## Directions for this task:
Output each entry verbatim.

## Exercise material:
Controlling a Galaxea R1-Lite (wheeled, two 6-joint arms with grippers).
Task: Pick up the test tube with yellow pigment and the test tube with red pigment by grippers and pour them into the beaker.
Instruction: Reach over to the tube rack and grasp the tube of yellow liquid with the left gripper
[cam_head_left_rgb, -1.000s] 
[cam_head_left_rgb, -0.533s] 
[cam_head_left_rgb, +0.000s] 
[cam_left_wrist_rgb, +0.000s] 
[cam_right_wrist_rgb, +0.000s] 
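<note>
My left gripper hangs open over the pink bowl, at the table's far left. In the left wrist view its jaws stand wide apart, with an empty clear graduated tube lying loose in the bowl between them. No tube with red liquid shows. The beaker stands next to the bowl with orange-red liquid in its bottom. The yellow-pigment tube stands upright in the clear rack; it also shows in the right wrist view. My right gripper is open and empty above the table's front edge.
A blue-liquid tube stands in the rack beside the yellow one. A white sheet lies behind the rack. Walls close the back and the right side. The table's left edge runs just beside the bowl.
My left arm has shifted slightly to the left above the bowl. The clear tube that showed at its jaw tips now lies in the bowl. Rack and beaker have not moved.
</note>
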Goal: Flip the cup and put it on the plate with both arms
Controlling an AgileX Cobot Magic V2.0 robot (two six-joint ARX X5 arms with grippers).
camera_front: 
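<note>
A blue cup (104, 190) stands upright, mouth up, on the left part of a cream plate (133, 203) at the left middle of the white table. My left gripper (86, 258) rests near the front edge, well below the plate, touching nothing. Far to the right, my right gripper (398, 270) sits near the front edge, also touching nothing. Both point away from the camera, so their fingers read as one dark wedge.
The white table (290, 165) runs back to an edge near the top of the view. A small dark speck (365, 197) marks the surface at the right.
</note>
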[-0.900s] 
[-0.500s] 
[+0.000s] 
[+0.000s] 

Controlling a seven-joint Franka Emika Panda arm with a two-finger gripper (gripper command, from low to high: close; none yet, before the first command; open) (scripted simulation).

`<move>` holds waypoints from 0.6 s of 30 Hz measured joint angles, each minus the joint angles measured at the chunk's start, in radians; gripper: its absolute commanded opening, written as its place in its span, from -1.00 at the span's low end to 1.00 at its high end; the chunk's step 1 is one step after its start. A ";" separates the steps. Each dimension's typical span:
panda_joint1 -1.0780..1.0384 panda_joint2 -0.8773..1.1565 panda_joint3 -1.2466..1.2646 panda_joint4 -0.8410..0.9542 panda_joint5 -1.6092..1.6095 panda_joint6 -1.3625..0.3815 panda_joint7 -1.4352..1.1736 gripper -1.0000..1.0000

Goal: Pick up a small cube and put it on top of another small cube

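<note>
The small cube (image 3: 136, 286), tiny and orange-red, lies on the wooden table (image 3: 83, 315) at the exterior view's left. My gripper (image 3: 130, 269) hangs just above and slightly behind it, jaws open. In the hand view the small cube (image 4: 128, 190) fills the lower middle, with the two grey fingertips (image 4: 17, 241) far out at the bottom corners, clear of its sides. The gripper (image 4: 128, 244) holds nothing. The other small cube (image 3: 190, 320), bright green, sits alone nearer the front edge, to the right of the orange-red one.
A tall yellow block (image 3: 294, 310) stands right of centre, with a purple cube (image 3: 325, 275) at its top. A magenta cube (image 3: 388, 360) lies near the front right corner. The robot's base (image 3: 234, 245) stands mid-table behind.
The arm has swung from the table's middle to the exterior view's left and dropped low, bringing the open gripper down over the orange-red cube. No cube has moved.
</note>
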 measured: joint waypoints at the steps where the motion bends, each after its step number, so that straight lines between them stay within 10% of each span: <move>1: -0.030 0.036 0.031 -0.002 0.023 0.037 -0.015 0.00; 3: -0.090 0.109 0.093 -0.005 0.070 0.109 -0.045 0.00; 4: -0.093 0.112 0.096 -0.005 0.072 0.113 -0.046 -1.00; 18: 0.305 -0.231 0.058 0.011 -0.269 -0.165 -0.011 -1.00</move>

## The completed task:
Controlling a Galaxea R1-Lite (wheeled, two 6-joint arms with grippers).
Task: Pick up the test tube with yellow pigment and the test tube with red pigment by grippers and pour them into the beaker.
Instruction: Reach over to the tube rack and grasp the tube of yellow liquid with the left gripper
[cam_head_left_rgb, -1.000s] 
[cam_head_left_rgb, -0.533s] 
[cam_head_left_rgb, +0.000s] 
[cam_left_wrist_rgb, +0.000s] 
[cam_right_wrist_rgb, +0.000s] 
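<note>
My left gripper hangs open over the pink bowl, at the table's far left. In the left wrist view its jaws stand wide apart, with an empty clear graduated tube lying loose in the bowl between them. No tube with red liquid shows. The beaker stands next to the bowl with orange-red liquid in its bottom. The yellow-pigment tube stands upright in the clear rack; it also shows in the right wrist view. My right gripper is open and empty above the table's front edge.
A blue-liquid tube stands in the rack beside the yellow one. A white sheet lies behind the rack. Walls close the back and the right side. The table's left edge runs just beside the bowl.
My left arm has shifted slightly to the left above the bowl. The clear tube that showed at its jaw tips now lies in the bowl. Rack and beaker have not moved.
</note>
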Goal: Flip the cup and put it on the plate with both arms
Controlling an AgileX Cobot Magic V2.0 robot (two six-joint ARX X5 arms with grippers).
camera_front: 
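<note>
A blue cup (104, 190) stands upright, mouth up, on the left part of a cream plate (133, 203) at the left middle of the white table. My left gripper (86, 258) rests near the front edge, well below the plate, touching nothing. Far to the right, my right gripper (398, 270) sits near the front edge, also touching nothing. Both point away from the camera, so their fingers read as one dark wedge.
The white table (290, 165) runs back to an edge near the top of the view. A small dark speck (365, 197) marks the surface at the right.
</note>
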[-0.900s] 
[-0.500s] 
[+0.000s] 
[+0.000s] 

Controlling a seven-joint Franka Emika Panda arm with a two-finger gripper (gripper command, from low to high: close; none yet, before the first command; open) (scripted simulation).

`<move>` holds waypoints from 0.6 s of 30 Hz measured joint angles, each minus the joint angles measured at the chunk's start, in radians; gripper: its absolute commanded opening, written as its place in its span, from -1.00 at the span's low end to 1.00 at its high end; the chunk's step 1 is one step after its start. A ";" separates the steps. Each dimension's typical span:
panda_joint1 -1.0780..1.0384 panda_joint2 -0.8773..1.1565 panda_joint3 -1.2466..1.2646 panda_joint4 -0.8410..0.9542 panda_joint5 -1.6092..1.6095 panda_joint6 -1.3625..0.3815 panda_joint7 -1.4352..1.1736 gripper -1.0000..1.0000

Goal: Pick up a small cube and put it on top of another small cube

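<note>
The small cube (image 3: 136, 286), tiny and orange-red, lies on the wooden table (image 3: 83, 315) at the exterior view's left. My gripper (image 3: 130, 269) hangs just above and slightly behind it, jaws open. In the hand view the small cube (image 4: 128, 190) fills the lower middle, with the two grey fingertips (image 4: 17, 241) far out at the bottom corners, clear of its sides. The gripper (image 4: 128, 244) holds nothing. The other small cube (image 3: 190, 320), bright green, sits alone nearer the front edge, to the right of the orange-red one.
A tall yellow block (image 3: 294, 310) stands right of centre, with a purple cube (image 3: 325, 275) at its top. A magenta cube (image 3: 388, 360) lies near the front right corner. The robot's base (image 3: 234, 245) stands mid-table behind.
The arm has swung from the table's middle to the exterior view's left and dropped low, bringing the open gripper down over the orange-red cube. No cube has moved.
</note>
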 measured: joint waypoints at the steps where the motion bends, each after its step number, so that straight lines between them stay within 10% of each span: <move>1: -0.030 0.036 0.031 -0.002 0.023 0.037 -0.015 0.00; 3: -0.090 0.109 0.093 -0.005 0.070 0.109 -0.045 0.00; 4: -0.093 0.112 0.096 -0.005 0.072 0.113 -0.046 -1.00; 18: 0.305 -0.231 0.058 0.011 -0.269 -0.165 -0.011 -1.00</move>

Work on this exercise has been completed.